Principalmente no Nordeste, onde a renda média é muito baixa e as pessoas usam a maior parte da renda para a sobrevivência, fica complicado tirar uma parte para pagar as contas que estão em atraso”ÉRICO VERASProfessor da UFC e pesquisador na área de Finanças Comportamentais
“Imagine que você está devendo R$ 5 mil e vai negociar. Na negociação, fica uma parcela de R$ 300, mas o dinheiro que você tem hoje disponível não dá para pagar porque você usa todo o dinheiro para pagar sua sobrevivência”, acrescenta.

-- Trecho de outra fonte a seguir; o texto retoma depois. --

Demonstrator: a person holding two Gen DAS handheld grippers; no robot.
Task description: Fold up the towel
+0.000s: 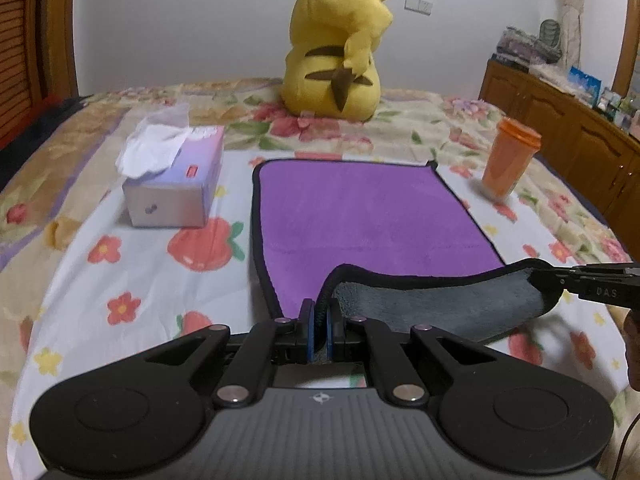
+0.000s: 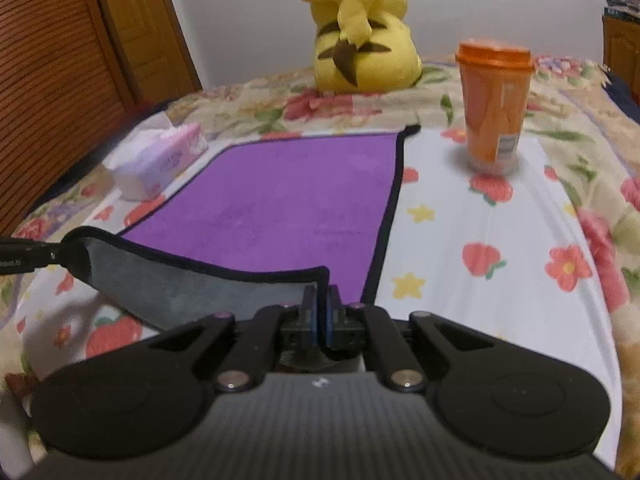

Outra questão destacada pelo professor é de que, de modo geral, programas como o Desenrola contemplam dívidas antigas, isto é, pessoas que já estão há algum tempo inadimplentes, e não consumidores que, por alguma razão, ficaram recentemente endividadas.
A economista Carla Beni defende que muitos dos brasileiros, mesmo com diversas facilidades, ainda não tem a educação financeira necessária para adquirir a responsabilidade de elencar os gastos para evitar que o endividamento se torne uma “bola de neve” difícil de ser controlada.
“A maioria das pessoas não consegue listar as próprias despesas. Como ela tem ou preocupação, ou medo, ou tem até uma barreira psicológica com relação a isso, ela muitas vezes não consegue pegar literalmente o papel e uma caneta e fazer uma lista das despesas dela. É preciso enfrentar o problema, saber que ela não está sozinha, saber que agora ela tem mecanismos para ajudar”, detalha.